In a pre-hearing report, the Democratic majority on the committee said economists are reconsidering the effects of large deficits, which were previously reckoned to push borrowing costs higher. “Interest rates have instead steadily declined to record lows,” it said.

More Room

At least two of the witnesses who testified Wednesday played a key part in the rethink. Olivier Blanchard, the former chief economist at the International Monetary Fund, argues that in a low-rates era there’s more room to invest or spend money on social programs without fear of inflation or flight from bond markets.

Blanchard said in his written testimony that there’s probably a case right now for paring deficits, at least before interest payments.

But he said that running an even bigger shortfall wouldn’t be “as irresponsible as it may sound,” and it should only be trimmed “at a speed which allows the Fed to offset the adverse effects.” Sharp moves toward a balanced budget would hurt the economy more than it would help, he said.

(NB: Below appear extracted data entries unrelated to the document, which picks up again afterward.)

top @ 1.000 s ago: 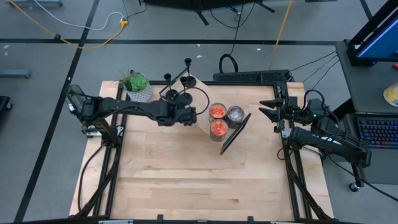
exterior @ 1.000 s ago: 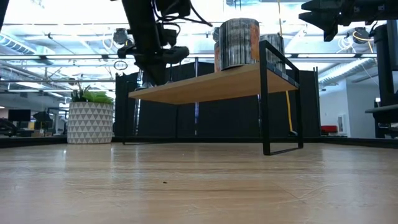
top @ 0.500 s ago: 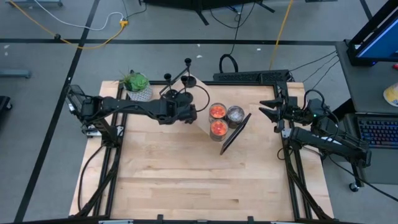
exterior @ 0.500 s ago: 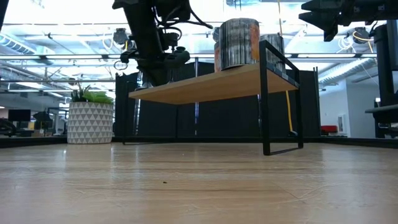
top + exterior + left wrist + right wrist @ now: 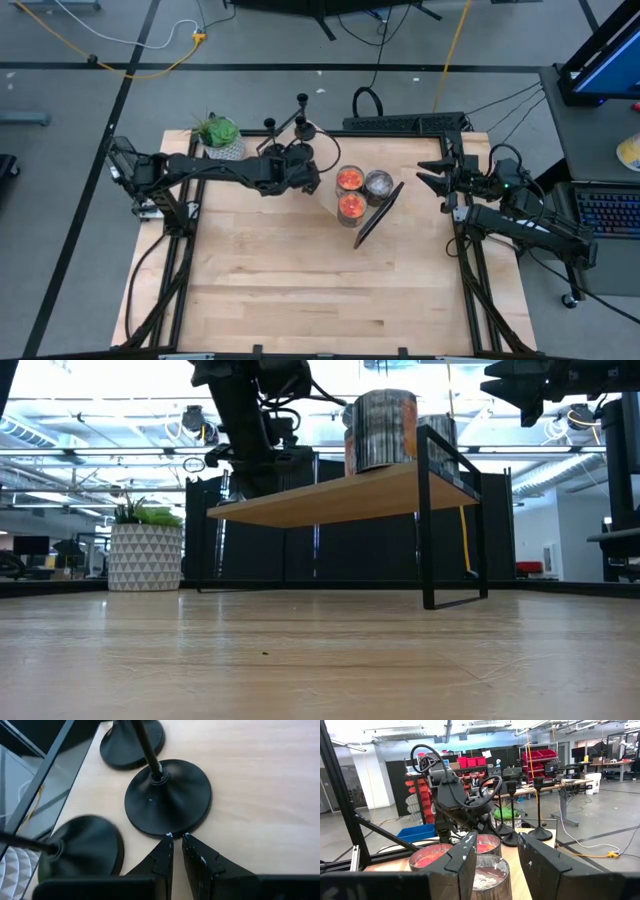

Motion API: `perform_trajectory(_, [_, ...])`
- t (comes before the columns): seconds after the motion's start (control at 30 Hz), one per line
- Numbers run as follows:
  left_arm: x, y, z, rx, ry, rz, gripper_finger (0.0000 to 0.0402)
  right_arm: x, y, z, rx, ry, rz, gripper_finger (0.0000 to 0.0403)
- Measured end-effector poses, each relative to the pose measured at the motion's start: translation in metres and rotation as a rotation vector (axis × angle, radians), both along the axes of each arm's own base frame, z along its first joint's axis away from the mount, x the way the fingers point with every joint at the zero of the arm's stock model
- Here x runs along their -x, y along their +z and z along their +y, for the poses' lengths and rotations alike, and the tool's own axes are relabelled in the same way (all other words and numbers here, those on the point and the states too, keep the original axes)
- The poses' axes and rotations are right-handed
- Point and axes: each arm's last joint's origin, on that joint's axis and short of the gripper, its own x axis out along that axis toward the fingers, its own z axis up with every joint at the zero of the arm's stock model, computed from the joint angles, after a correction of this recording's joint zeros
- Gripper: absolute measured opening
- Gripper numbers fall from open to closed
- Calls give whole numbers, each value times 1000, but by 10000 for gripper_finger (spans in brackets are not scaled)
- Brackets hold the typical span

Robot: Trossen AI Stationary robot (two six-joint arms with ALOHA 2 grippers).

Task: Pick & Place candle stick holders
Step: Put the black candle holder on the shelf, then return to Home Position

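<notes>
Left gripper poised over candle stick holders on a raised shelf

The left gripper [image 5: 177,840], fingers nearly pressed together with nothing between them, hovers just beside the round base of the nearest of the candle stick holders [image 5: 167,797]. All three stand upright, stems vertical, on the wooden shelf [image 5: 330,495]. The right gripper [image 5: 432,173] waits well apart at the table's right edge, part-spread and empty.

Grey concrete floor [image 5: 80,200] crossed by dark tape lines. Red storage bins [image 5: 470,761] on far shelving; bright ceiling strip lights [image 5: 90,455] overhead.
</notes>
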Motion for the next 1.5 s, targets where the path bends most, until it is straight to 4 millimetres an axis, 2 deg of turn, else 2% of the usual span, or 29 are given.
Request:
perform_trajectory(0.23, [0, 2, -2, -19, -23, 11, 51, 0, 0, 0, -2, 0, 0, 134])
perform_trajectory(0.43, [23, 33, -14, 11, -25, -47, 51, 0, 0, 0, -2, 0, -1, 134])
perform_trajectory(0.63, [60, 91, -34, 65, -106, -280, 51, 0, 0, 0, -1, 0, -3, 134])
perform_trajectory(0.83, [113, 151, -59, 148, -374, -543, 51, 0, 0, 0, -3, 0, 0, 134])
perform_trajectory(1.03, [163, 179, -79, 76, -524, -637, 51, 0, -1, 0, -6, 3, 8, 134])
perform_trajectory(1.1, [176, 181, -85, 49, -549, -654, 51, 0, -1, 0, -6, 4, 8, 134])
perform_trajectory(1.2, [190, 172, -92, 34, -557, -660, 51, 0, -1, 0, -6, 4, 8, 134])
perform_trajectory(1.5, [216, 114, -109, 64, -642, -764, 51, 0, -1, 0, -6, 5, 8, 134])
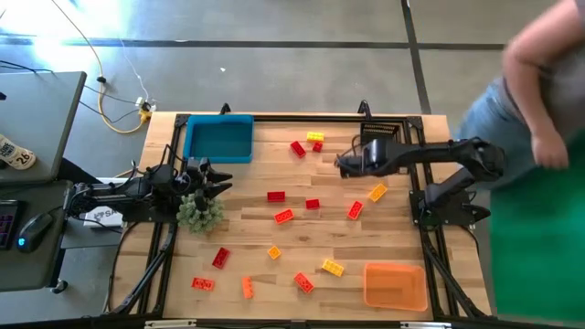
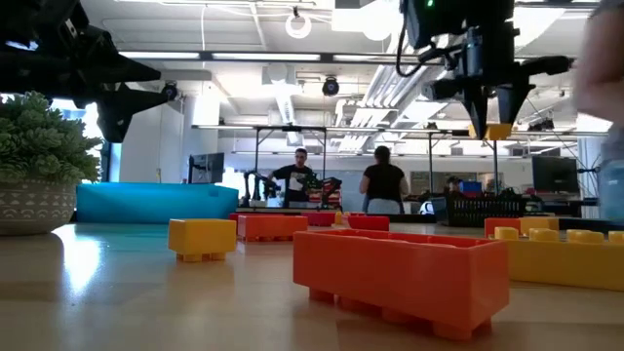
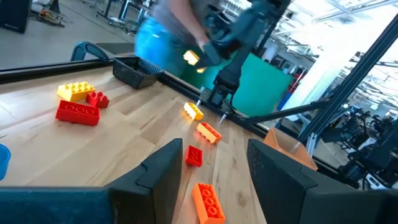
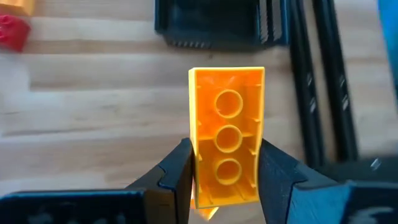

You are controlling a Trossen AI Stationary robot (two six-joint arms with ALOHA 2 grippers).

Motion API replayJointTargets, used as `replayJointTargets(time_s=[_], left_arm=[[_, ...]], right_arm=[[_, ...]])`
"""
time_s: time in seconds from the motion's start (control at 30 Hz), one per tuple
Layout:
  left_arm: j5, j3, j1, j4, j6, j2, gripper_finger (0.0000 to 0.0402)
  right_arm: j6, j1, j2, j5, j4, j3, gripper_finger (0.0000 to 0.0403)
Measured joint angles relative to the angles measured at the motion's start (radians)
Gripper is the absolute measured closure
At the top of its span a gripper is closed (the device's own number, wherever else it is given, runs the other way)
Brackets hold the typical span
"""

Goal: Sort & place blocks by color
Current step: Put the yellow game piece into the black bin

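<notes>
Right gripper [image 4: 225, 177] is clamped on a yellow-orange plastic toy brick [image 4: 226, 127], hollow underside (three round tubes) facing the camera. Black ribbed plastic basket [image 4: 217, 25] at 12 o'clock; small red plastic brick [image 4: 12, 31] at 10 o'clock on the pale wooden tabletop [image 4: 93, 112].

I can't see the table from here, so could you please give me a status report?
Right hand shut on yellow block, held above the table. Left hand open beside plant. Person close by right arm.

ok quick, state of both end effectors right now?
Left end effector: open, empty, beside the plant.
Right end effector: closed on a yellow block, held above the table.
</notes>
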Motion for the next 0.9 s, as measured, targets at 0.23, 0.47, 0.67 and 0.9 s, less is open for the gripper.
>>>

“Federal deficits and debt are not so scary. Neither is on an unsustainable path," was the opening salvo from Randall Wray, a professor at Bard College and one of the leading advocates of Modern Monetary Theory. The emerging school of thought says countries like the U.S., which borrow in their own currency, can pursue growth through deficit-spending so long as prices are under control.

Wray’s paper for the committee argued that MMT has never said deficits or debt don’t matter. But he said that they’re best viewed as outcomes of policies aimed at lifting the economy, rather than goals in themselves. When economists and lawmakers push for debt-reduction, he said, “MMT cautions that what we might be reducing is economic growth.”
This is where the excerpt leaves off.